Вспоминая весь разговор, Ленин все больше сердился, досадовал и на себя: за то, что как-то проморгал колебания и сомнения товарища, не пытался повлиять на него, был слишком в нем уверен, – и на Зиновьева: за то, что тот отмалчивался, вел себя неискренне и так мало, оказывается, вник в сущность переживаемого момента.
Сколько потерь за эти двадцать лет! Соратники по старой «Искре» блестящий Плеханов, талантливый Мартов, деятельный Аксельрод, милая, добрая Вера Засулич, – они теперь были врагами, непримиримыми и беспощадными. Хорошо было успокаивать себя тем, что они стали врагами постольку, поскольку отражают половинчатую идеологию класса мелкой буржуазии, – это было верно, но нисколько не утешительно. Ломались дружбы и привязанности, приходилось отрезать от себя людей, как куски собственного тела. И как радостно было, несмотря на все ученые рассуждения о половинчатой идеологии мелкой буржуазии, как весело становилось на душе, когда намечалось сближение с ними – с Плехановым, с Мартовым! Нынешняя революция, очевидно, отдалила их навсегда.
Ленин прислушался к дыханию Зиновьева и с внезапной безмерной горечью подумал: «Неужели предстоит и такое? как там сказано? „Не успеет трижды пропеть петух…“» [45]
Его больно кольнуло в сердце, и он тихонько вылез из шалаша, чтобы освежить голову под дождем.
Дождь вскоре превратился в грозовой ливень. Ломаные молнии то и дело безжалостно впивались в покатую твердь огромного неба, и казалось, что, вкусив его, напившись его огненной крови, зажигались и отпадали от него и мгновенно гасли, сытые, и пропадали в невидимом громовом полете, чтобы через минуту впиться в его плоть в другом месте. Дрожащие деревья и кусты то ярко освещались, то пропадали в густейшем мраке. Прямой ливень огромной силы, тяжелый, как свинец, бил и бил по земле и отражался от нее миллионами мельчайших брызг, похожих в свете молний на медленный дым, относимый в сторону ветром.

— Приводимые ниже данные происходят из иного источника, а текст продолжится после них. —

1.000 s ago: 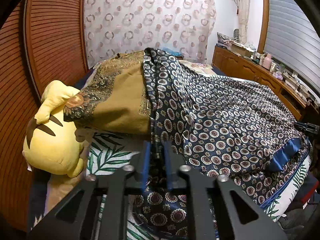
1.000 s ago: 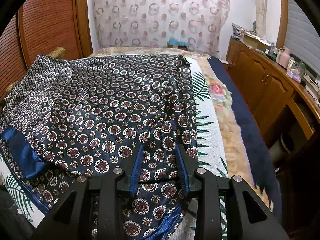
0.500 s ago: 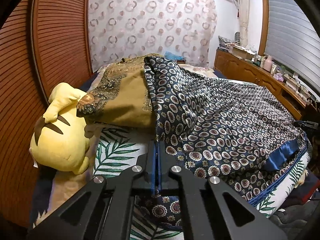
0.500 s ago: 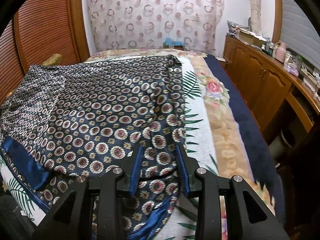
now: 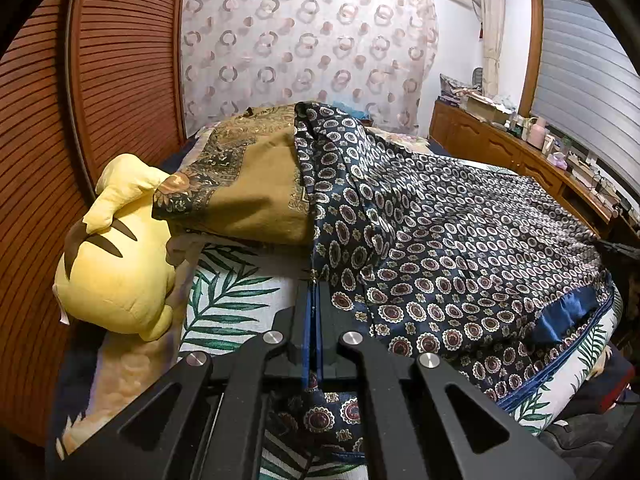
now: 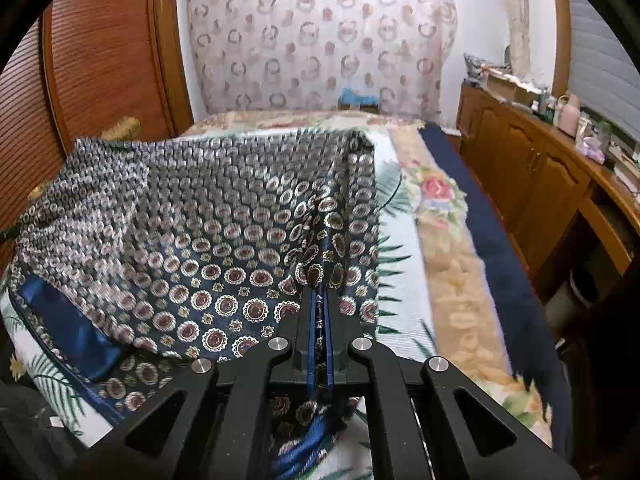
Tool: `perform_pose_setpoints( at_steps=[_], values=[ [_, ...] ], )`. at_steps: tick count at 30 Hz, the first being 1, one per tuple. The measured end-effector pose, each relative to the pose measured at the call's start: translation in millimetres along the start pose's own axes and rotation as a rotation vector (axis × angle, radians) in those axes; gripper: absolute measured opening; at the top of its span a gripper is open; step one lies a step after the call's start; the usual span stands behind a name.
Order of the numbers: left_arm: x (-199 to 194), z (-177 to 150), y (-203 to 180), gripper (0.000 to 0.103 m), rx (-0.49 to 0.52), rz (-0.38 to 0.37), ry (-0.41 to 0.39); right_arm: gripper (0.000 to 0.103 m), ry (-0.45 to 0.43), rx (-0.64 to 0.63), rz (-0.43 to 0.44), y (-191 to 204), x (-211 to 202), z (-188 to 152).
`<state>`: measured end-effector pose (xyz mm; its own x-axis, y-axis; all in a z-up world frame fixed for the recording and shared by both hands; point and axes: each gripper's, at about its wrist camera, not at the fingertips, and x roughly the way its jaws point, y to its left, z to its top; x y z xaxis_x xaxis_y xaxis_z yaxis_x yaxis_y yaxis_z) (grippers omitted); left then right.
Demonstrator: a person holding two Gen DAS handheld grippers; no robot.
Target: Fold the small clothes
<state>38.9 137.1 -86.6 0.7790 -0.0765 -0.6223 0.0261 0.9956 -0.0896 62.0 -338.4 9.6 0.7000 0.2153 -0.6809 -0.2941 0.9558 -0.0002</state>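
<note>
Clearly the folding has hardly begun: the navy patterned garment (image 5: 460, 240) lies spread nearly full width across the bed (image 6: 404, 280), with no crease or doubled layer that reads as a finished fold. Its near hem, edged with a plain blue band (image 5: 568, 312), hangs toward the near edge of the mattress, and its far left part is draped up over the mustard patterned cloth (image 5: 256, 196) heaped beside it.

What is done, by my reading, is the grasp. The left hand-held gripper (image 5: 314, 292) has its jaws pressed together on the garment's near left edge, the fabric running down between the blue pads and out below them. The right hand-held gripper (image 6: 319, 296) is likewise clamped on a pinch of the near right edge, a ridge of cloth rising just ahead of its tips; the fabric in that view is smeared, so it may be in motion.

Left to do is nearly everything: carrying the pinched hem over to the far side, laying it flat, then the further folds.

Around it, a yellow plush toy (image 5: 116, 256) leans against the mustard cloth at the left, by the slatted wooden wardrobe (image 5: 80, 120). A wooden sideboard (image 6: 532, 168) with clutter runs along the right, well apart from the garment.
</note>
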Motion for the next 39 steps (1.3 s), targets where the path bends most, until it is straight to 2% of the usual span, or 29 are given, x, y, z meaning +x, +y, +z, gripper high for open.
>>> perform_pose_setpoints(
  at_steps=[8,9,11,13,15,16,20,26,33,39],
  values=[
    [-1,1,-1,0.003,0.001,0.01,0.006,0.003,0.014,-0.047,-0.034,10,-9,-5],
    [0,1,0,0.005,0.001,0.014,0.012,0.003,0.01,-0.052,-0.04,11,-10,-4],
    [0,-1,0,0.024,0.002,0.014,0.018,0.008,0.004,-0.053,-0.043,12,-14,-2],
    [0,-2,-1,0.03,0.007,0.004,0.018,0.011,-0.008,-0.051,-0.042,17,-18,-2],
    [0,-3,-1,0.038,0.007,0.004,0.02,0.017,-0.009,-0.062,-0.03,22,-18,-3],
    [1,-4,0,0.04,0.006,0.007,0.02,0.024,-0.007,-0.07,-0.025,27,-17,-4],
    [8,-6,4,0.04,-0.009,0.016,0.039,0.048,0.003,-0.096,0.028,46,-10,-8],
    [13,-9,7,0.04,-0.018,0.019,0.051,0.05,0.038,-0.119,0.097,79,15,-13],
    [16,-10,8,0.04,-0.015,0.02,0.061,0.051,0.07,-0.15,0.12,99,41,-20],
    [22,-11,8,0.04,-0.019,0.012,0.079,0.061,0.021,-0.15,0.108,100,42,-31]
  ],
)
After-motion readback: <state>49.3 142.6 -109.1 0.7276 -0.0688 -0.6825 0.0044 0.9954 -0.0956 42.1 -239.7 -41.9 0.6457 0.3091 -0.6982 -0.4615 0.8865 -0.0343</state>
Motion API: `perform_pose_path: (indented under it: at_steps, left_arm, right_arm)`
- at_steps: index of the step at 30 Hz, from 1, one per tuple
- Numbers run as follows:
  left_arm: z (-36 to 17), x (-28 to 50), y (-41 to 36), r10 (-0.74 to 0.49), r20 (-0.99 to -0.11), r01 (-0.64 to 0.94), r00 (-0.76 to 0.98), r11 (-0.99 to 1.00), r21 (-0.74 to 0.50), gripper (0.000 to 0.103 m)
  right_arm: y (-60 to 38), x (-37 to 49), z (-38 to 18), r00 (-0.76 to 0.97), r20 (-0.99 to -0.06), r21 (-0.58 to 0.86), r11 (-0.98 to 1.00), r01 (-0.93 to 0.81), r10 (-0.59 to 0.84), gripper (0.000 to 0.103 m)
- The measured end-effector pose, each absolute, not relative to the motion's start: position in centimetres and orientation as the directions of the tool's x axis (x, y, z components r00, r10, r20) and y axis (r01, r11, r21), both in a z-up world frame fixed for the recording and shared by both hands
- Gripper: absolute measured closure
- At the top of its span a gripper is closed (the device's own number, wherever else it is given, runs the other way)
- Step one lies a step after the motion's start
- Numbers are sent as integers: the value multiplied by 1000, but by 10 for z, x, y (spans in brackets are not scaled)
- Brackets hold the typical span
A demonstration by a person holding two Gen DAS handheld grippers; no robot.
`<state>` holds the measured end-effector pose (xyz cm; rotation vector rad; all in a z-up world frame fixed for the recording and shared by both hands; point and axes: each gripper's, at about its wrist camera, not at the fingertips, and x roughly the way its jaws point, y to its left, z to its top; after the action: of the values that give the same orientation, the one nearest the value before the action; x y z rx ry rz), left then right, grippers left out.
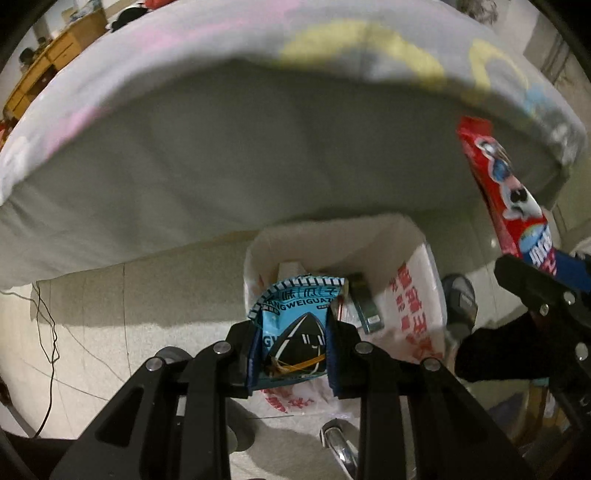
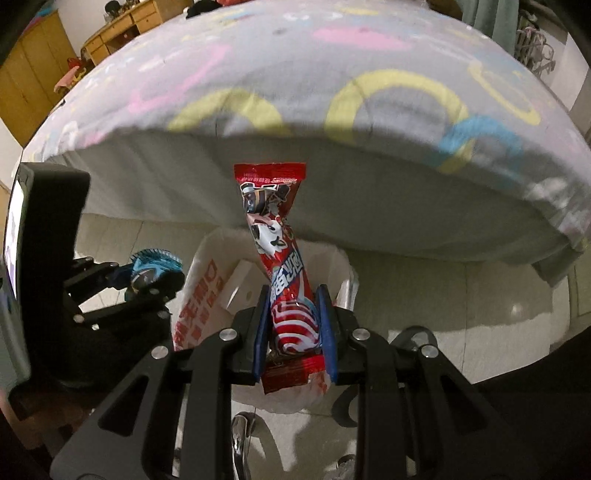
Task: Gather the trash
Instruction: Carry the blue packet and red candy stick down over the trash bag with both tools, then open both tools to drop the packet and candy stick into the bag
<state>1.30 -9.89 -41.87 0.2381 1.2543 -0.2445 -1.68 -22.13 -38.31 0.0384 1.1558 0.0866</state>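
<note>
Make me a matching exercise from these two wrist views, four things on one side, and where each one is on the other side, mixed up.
Things:
1. blue seed packet
2. red candy wrapper
3. white bin bag
4. wooden desk

Places:
A. on the floor beside the bed, open
B. in the right gripper
C. far behind the bed
D. in the left gripper

Pairs: 1-D, 2-B, 3-A, 4-C
</note>
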Motion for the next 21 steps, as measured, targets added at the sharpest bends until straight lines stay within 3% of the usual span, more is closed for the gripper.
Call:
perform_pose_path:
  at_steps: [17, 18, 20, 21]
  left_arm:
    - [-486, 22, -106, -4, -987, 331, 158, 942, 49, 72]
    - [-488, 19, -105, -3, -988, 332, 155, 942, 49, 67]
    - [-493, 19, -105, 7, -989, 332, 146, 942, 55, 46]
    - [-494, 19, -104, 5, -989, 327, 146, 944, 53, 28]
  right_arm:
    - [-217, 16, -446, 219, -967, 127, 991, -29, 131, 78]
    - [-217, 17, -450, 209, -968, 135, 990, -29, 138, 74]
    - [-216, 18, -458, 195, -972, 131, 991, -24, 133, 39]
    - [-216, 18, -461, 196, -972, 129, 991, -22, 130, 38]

Ленин стоял, втиснувшись в стог. Холодные брызги достигали его, но он этого почти не чувствовал. Он все думал о потерях, понесенных партией. Он теперь вспоминал погибших товарищей. Он вспомнил Николая Евграфовича Федосеева, гениального юношу, которого он в молодости считал своим учителем и надеждой русской революции. В минуту отчаяния Федосеев застрелился в Верхоленской ссылке; ему было тогда 27 лет. Ленин вспомнил Ивана Бабушкина, умнейшего петербургского рабочего-слесаря, беззаветного революционера, расстрелянного карательной экспедицией в 1905 году; Иосифа Дубровинского, человека необыкновенной проницательности и доброты, покончившего самоубийством в Туруханском крае – месте своей последней ссылки; обаятельнейшего Николая Баумана, настоящего революционного вождя, убитого черносотенцами; Виргилия Шанцера, умершего в полицейском приемном покое для душевнобольных, и даровитого Сурена Спандаряна, кончившего свою честную, многострадальную жизнь в Красноярской тюремной больнице; екатеринославского рабочего Вилонова, погибшего в эмиграции от туберкулеза; рабочего-большевика Якутова, расстрелянного в Уфимской тюрьме, и многих других.
44
…и Прудона… – Прудон Пьер Жозеф (1809–1865), французский социалист, теоретик анархизма, сторонник взглядов утопического мелкобуржуазного реформаторства.
45
«Не успеет трижды пропеть петух…» – по евангельской легенде, Иисус Христос произнес эти слова в ответ на клятвы верности своего ученика Петра, предвидя, что он отречется от своего учителя.